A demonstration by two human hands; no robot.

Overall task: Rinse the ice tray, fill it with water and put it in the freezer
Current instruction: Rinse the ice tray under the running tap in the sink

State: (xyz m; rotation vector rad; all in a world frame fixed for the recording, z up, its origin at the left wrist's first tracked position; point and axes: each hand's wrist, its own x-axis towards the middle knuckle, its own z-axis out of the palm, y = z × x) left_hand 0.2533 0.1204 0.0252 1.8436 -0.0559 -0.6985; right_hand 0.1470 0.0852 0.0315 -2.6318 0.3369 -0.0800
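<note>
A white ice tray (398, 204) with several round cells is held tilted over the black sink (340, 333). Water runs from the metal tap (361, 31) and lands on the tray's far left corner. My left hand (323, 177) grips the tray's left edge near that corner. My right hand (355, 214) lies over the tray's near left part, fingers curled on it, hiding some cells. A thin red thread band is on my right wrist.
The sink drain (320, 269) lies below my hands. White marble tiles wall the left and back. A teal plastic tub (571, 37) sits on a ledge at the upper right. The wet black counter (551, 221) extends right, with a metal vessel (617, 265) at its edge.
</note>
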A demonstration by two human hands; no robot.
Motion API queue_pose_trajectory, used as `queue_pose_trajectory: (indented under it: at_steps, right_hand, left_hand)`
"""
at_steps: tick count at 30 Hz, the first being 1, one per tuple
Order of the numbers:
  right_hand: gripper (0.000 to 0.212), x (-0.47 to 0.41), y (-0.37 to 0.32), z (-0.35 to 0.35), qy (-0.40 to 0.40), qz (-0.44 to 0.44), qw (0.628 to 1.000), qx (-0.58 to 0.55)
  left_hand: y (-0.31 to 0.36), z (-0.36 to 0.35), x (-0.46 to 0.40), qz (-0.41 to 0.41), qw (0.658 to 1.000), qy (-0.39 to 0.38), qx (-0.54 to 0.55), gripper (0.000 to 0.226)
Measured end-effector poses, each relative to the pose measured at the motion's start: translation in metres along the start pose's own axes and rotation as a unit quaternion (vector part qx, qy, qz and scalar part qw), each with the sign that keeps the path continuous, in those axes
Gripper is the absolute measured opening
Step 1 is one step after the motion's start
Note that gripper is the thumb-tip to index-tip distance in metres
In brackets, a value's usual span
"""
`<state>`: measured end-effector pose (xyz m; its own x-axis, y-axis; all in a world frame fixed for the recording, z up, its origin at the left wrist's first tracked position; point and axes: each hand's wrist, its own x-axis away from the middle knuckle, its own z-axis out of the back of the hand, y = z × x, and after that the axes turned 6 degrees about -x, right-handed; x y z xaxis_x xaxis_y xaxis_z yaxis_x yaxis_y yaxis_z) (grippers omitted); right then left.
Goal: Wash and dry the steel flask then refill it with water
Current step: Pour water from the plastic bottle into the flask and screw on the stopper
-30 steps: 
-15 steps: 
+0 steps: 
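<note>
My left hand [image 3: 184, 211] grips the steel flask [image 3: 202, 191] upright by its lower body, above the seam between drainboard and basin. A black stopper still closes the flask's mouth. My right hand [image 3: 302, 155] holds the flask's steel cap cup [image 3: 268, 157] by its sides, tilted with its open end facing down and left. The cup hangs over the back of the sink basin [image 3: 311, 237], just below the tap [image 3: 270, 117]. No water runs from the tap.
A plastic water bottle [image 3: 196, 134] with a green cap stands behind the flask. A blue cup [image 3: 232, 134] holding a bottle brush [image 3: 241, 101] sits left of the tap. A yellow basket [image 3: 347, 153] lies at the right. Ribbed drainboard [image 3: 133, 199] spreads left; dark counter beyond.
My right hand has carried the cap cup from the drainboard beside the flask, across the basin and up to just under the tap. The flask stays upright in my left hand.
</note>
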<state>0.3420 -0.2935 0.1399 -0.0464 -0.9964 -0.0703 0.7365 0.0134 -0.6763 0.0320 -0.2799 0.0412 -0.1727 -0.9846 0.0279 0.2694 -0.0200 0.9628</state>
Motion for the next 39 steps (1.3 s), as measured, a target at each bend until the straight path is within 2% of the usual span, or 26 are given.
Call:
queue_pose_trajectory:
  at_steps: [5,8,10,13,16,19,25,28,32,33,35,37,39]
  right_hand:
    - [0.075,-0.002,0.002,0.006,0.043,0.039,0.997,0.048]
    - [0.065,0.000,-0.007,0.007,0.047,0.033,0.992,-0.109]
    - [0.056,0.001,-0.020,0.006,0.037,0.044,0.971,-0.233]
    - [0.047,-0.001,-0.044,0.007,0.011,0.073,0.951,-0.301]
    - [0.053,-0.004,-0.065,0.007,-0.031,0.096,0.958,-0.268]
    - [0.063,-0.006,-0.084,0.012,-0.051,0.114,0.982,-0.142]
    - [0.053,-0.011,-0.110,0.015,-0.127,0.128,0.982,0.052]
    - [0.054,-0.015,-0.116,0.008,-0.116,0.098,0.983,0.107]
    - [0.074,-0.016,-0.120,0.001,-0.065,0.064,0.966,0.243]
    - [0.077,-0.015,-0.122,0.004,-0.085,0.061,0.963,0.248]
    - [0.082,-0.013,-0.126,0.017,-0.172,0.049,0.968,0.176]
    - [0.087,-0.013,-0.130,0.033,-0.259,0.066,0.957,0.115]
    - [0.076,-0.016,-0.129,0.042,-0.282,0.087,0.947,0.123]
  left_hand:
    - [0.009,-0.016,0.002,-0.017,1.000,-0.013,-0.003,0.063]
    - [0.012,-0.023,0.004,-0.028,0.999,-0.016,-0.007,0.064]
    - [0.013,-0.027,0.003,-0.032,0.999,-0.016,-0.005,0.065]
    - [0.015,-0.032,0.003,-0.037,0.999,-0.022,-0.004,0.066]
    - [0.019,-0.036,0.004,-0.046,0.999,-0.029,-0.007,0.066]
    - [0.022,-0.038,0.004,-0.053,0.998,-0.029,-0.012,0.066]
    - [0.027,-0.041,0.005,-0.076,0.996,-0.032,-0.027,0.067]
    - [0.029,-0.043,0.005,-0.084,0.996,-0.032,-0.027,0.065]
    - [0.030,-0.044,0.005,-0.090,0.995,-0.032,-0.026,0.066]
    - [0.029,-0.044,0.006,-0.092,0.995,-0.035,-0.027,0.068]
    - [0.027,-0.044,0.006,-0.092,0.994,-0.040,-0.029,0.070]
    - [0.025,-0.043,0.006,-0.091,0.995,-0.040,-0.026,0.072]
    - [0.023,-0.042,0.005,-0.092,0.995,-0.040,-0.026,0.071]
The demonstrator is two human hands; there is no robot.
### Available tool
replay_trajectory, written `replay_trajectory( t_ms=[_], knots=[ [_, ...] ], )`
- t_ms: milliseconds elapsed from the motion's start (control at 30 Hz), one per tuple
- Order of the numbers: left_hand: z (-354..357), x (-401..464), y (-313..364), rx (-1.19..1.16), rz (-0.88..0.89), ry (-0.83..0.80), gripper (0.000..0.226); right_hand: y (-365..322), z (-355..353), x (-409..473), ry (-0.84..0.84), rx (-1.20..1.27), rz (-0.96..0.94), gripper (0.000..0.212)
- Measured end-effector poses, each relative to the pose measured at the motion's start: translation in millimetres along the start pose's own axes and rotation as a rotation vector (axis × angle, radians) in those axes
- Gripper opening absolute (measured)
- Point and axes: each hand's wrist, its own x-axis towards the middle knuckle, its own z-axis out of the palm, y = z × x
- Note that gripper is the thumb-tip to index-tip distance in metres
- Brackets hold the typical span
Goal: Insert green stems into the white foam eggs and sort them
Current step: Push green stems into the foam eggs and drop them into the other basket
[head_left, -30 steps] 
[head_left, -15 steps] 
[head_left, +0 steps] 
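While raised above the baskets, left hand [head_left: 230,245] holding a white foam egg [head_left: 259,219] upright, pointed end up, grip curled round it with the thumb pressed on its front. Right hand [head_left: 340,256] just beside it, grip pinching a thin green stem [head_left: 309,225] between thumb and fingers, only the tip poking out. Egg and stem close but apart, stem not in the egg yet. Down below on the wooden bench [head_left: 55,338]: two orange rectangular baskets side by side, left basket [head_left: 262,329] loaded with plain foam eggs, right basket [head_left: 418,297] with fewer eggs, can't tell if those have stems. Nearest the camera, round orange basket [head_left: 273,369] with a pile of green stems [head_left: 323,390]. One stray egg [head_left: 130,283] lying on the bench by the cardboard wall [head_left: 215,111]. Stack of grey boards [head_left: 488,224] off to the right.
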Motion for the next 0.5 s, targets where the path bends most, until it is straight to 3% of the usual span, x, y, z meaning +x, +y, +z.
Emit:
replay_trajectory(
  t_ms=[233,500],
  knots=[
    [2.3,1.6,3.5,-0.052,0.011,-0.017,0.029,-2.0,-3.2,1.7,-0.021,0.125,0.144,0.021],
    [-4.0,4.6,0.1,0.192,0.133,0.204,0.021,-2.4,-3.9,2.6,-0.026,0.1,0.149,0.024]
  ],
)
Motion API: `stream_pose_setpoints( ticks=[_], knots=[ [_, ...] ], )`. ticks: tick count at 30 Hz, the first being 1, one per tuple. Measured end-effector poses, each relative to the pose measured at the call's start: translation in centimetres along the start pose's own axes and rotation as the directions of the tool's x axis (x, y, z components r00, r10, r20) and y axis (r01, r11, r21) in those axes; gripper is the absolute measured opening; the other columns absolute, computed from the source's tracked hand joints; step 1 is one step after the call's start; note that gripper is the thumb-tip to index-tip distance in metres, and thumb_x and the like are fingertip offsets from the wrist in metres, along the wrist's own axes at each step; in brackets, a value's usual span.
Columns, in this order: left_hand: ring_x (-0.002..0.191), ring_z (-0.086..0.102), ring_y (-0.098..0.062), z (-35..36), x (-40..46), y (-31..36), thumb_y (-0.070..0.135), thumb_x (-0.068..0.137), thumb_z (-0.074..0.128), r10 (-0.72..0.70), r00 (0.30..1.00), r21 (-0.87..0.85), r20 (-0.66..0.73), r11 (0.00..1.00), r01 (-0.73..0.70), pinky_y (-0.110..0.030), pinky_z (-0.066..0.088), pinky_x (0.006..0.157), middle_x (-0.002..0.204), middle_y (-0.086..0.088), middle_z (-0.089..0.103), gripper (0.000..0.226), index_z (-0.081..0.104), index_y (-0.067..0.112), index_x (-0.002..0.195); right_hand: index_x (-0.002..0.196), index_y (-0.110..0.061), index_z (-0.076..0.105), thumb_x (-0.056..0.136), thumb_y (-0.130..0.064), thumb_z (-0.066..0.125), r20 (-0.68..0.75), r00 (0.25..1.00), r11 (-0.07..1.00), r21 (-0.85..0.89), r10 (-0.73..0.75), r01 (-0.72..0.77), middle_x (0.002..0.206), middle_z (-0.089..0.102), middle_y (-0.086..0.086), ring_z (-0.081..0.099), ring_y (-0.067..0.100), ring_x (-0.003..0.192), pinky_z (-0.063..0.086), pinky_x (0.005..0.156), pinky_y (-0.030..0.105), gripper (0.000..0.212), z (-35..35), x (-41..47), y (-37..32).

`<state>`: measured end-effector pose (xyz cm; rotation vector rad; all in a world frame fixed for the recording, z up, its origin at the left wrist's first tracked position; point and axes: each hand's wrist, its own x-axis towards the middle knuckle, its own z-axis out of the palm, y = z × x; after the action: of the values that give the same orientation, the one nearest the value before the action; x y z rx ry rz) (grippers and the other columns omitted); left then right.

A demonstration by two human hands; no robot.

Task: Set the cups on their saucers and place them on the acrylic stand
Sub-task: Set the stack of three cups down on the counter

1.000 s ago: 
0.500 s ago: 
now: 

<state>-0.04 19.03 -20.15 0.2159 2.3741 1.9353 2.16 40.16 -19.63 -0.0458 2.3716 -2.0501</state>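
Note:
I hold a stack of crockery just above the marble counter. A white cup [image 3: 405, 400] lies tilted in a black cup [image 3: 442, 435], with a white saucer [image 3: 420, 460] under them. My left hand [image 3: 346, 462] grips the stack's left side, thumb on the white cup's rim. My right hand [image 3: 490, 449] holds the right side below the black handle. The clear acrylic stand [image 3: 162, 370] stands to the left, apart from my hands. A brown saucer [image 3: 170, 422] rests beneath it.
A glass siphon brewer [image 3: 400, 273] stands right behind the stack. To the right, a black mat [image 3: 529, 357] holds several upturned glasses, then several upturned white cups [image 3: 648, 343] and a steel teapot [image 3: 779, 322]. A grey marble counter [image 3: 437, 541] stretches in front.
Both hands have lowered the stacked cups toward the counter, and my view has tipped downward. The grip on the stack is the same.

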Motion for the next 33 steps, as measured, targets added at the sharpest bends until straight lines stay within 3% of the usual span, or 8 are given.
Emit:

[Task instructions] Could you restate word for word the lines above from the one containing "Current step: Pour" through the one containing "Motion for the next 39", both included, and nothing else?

[Result]
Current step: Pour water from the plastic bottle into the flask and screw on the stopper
-30 steps: 
-15 steps: 
+0 steps: 
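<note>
My left hand [image 3: 184, 211] grips the steel flask [image 3: 202, 191] upright by its lower body, above the seam between drainboard and basin. A black stopper still closes the flask's mouth. My right hand [image 3: 302, 155] holds the flask's steel cap cup [image 3: 268, 157] by its sides, tilted with its open end facing down and left. The cup hangs over the back of the sink basin [image 3: 311, 237], just below the tap [image 3: 270, 117]. No water runs from the tap.
A plastic water bottle [image 3: 196, 134] with a green cap stands behind the flask. A blue cup [image 3: 232, 134] holding a bottle brush [image 3: 241, 101] sits left of the tap. A yellow basket [image 3: 347, 153] lies at the right. Ribbed drainboard [image 3: 133, 199] spreads left; dark counter beyond.
My right hand has carried the cap cup from the drainboard beside the flask, across the basin and up to just under the tap. The flask stays upright in my left hand.
</note>
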<state>0.3420 -0.2935 0.1399 -0.0464 -0.9964 -0.0703 0.7365 0.0134 -0.6763 0.0320 -0.2799 0.0412 -0.1727 -0.9846 0.0279 0.2694 -0.0200 0.9628</state>
Motion for the next 39 steps (1.3 s), as measured, a target at each bend until the straight path is within 2% of the usual span, or 26 are given.

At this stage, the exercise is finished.